Case Study 2: A Day in the Life of a Nuclear Physics Experiment

The Experiment: Measuring the First Excited State of ${}^{54}\text{Ca}$

This case study follows a (composite but realistic) nuclear physics experiment from conception to publication, based on the kind of measurement routinely carried out at radioactive beam facilities. The experiment aims to measure the energy of the first $2^+$ excited state of ${}^{54}\text{Ca}$ ($Z = 20$, $N = 34$) — a nucleus that tests whether $N = 34$ is a new magic number in calcium.

The physics motivation is sharp: shell model calculations with modern interactions predict that the $N = 34$ subshell closure produces a large energy gap between the neutron $p_{3/2}$ and $p_{1/2}$ orbitals, which should manifest as a high $2^+_1$ energy in ${}^{54}\text{Ca}$ — higher than in ${}^{52}\text{Ca}$ ($N = 32$), even though ${}^{54}\text{Ca}$ has more neutrons. This would be a direct signature of a new magic number.
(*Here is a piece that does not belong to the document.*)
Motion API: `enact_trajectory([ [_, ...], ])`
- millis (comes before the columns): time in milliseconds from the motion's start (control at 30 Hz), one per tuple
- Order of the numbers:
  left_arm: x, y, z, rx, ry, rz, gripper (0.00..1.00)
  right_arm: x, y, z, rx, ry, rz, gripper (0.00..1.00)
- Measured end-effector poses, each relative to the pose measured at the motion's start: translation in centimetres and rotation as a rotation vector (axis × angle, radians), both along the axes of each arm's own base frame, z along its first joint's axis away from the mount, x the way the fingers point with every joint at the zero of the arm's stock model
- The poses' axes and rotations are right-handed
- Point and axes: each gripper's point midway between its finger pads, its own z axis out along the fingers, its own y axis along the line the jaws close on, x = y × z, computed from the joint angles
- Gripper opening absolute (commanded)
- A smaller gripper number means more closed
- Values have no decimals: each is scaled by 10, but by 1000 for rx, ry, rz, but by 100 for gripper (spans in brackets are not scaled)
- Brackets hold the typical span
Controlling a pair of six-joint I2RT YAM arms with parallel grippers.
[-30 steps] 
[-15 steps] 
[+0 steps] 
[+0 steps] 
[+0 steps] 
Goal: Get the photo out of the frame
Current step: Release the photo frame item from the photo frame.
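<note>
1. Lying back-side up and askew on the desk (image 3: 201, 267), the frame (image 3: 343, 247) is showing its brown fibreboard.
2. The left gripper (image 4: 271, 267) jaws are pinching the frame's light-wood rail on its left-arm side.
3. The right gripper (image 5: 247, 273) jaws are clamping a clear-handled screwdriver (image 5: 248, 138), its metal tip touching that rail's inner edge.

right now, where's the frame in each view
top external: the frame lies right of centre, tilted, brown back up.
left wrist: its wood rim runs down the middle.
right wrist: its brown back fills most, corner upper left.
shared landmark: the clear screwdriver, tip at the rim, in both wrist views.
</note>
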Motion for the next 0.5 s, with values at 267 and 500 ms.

Phase 1: The Proposal (Month 0 – Month 6)

The Idea

Dr. Elena Vasquez, an assistant professor at a midwestern university, has been studying shell evolution in neutron-rich calcium isotopes for three years. Her theoretical collaborators have published predictions: $E(2^+_1)$ in ${}^{54}\text{Ca}$ should be approximately 2.0 MeV if $N = 34$ is magic, compared to $\sim 1.0$ MeV if it is not. The measurement would decisively test the prediction.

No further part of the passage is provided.